Month: June 2016

Physio and running assessment.

Training update: Physio and running assessment

So it has been three weeks since I completed the Edinburgh marathon, and the time since has not been as productive as I had hoped.

I am writing this just after attempting to go for a proper run this morning which lasted about 8 minutes before I decided the pain was too much to keep pushing on. This has left me really frustrated and was the first time since Edinburgh that I have been hacked off with this knee issue. I know that there are no quick wins in terms of recovering from injuries but it does not make it any less annoying.

After I returned to work at school after the half term break, I decided that this was the time to get back into a routine and start making things better. The plan was to get a pre and post work workout in using the sequence of exercises I had been doing. However, this was the time that hayfever came and caught me off guard – leaving me really exhausted and unable to have a good night’s sleep.

Deciding on getting professional advice, I searched for local physios and found one associated with a running school that uses running diagnosis alongside assessments. I looked around at the costs of other organisations and prices all seemed similar at £50 for an assessment and £40 for 30 minute treatments subsequently. I chose Bristol Physiotherapy Clinic and Alex, the physio I saw, left me feeling confident I had made the right choice. After a while of him trying, and failing to find sore spots I began to doubt if I was actually injured. It turns out he was searching for structural damage so the lack of pain was a positive thing and he soon found my tender spots which led him to confirm my belief of IT Band syndrome.

After being diagnosed we went to the treadmill to film me running to see if there were any obvious causes. I was running at the speed of 12kmh as this is a good pace for me.

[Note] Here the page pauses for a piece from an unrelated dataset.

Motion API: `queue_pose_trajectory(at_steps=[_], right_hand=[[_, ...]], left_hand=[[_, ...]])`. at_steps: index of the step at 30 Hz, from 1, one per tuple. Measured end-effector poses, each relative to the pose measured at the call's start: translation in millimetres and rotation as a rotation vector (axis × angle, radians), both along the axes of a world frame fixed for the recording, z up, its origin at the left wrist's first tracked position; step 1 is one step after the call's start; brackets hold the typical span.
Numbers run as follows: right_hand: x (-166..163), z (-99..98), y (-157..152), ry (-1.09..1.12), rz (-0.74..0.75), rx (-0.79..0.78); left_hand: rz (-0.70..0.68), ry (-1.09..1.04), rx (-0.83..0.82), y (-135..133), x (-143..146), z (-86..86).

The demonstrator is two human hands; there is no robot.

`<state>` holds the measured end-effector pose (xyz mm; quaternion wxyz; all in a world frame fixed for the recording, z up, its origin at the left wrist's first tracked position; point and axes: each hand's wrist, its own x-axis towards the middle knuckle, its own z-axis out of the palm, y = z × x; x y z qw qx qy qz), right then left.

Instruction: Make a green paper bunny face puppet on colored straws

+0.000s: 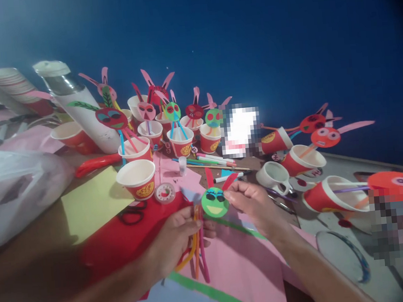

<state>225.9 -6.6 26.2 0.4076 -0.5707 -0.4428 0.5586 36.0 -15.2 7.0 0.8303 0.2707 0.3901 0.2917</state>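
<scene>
My left hand (172,243) is closed around a bunch of coloured straws (197,247) in orange, yellow and pink that hang down from its fingers. My right hand (250,203) pinches the right edge of a green paper face (215,202) with black eyes, a yellow mouth and red ears. The face sits between the two hands, just above the straws' upper ends. Both hands hover over pink paper (232,261) edged with a green strip.
Many red-and-white paper cups (137,179) with paper faces on straws stand behind. A tape roll (164,193), black scissors (131,216), yellow paper (93,202), markers (212,160), a white tube (77,103), a plastic bag (10,186) and stacked cups (12,87) surround them.
</scene>
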Motion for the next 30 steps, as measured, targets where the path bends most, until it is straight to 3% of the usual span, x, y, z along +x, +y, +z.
queue_pose_trajectory(at_steps=[10,30], right_hand=[[-14,-20.8,0,0.028,-0.018,-0.021],[-13,-21.6,1,-0.018,0.028,-0.024]], left_hand=[[-0.034,0.059,-0.026,-2,5,3.8],[-0.072,0.065,-0.029,-4,5,-0.3]])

Afterwards we returned to analyse the video which I found interesting (as someone who enjoys all things biomechanical and technique based).

The key points raised from this for me were:

  • My body leans forward from the hips too much so I must try to run more upright.
  • My arm movement goes slightly across my body causing a slight rotation of my trunk.
  • My arms do not drive backwards and forwards enough to help my legs so I was encouraged to move them from my shoulder forwards and backwards more effectively.
  • I need to drive my knees higher as my foot was landing slightly too far away from the ideal position. This also recruits more muscles from the back of my leg which were being lazy and requiring the front muscles to work harder.
  • I was a heel striker which surprised me as I thought I was slightly more mid-foot than it looked on the video.

After this we went back to the treadmill and I tried to make some small changes using 30 second intervals of running with a focus, before jumping off to review and then repeating.

Ultimately, my quads and hips are really tight and my hamstrings and glutes are not being recruited like they should.  When I think about it, my hamstrings have always been generally the first muscles to feel tired and weak when running long distances. I have also known before that my hips are not in the best condition and their tightness is not helping anything.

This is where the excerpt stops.